Each of the systemically corrupt activities called out by the Senate investigations of 1932 to 1934 had a direct equivalent in the 2008-2010 crash. Tragically, corporate media coverage of the similarity of crimes in the two eras and the resulting long-term impact to the overall economy has been woefully lacking.

In yesterday’s Bloomberg News interview with President Trump, the questions concerning breaking up the big banks were immediately followed by questions on the growth of Gross Domestic Product (GDP) in the U.S. – the value of the goods and services produced by the nation’s economy minus the value of the goods and services used up in production. GDP serves as a barometer of the nation’s economic health. (Since the financial crash of 2008-2010, annual GDP has been running at a subpar 2 percent or less.)

The Q&A went as follows:

BLOOMBERG NEWS: How long on GDP bounce back?

TRUMP: Listen to you. You’ll — you’ll start seeing things happen. You’ll start seeing things happen. Right now, this is the end of the Obama era.

BLOOMBERG NEWS: A year to get to 4 percent? Eighteen months?

(CROSSTALK)

TRUMP: I don’t like to put — you know, guidelines on it. I can say this. You know, everyone talks about the 3 percent, 3 percent. I think we can do far more than 3 percent. And I think we can do more than 4 percent, eventually.

Trump has surrounded himself with some of the smartest financial minds in the country. Yes, some of them have serious conflicts of interests. Others, however, have cashed out much of their holdings on Wall Street and might, just possibly, be operating from an altruistic view of the U.S. economy they will leave to their children and grandchildren.

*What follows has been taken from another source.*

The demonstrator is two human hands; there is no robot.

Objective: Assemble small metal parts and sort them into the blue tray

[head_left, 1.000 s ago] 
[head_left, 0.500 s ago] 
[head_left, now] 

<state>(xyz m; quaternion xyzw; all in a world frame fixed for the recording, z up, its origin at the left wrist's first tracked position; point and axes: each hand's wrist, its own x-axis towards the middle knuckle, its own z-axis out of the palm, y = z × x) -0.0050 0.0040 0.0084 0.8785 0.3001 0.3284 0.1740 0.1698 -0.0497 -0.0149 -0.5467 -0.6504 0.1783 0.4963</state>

The release of first quarter GDP on April 28 by the Bureau of Economic Analysis showed an anemic growth of just 0.7 percent in the first quarter of 2017. This might be just the wakeup call that the Trump administration needs to confront the reality that the unprecedented concentration of deposits and assets and dodgy derivatives at a handful of mega Wall Street banks is an insurmountable headwind to economic recovery and must be addressed sooner rather than later.

Gary Cohn, the former President of Goldman Sachs who now serves as Trump’s Director of the National Economic Council, met in private on April 5 with members of the Senate Banking Committee. News was leaked from that meeting that Cohn may support the restoration of some form of the Glass-Steagall Act. Less than a month later, Trump is making similar noises to Bloomberg News. Clearly, something is afoot.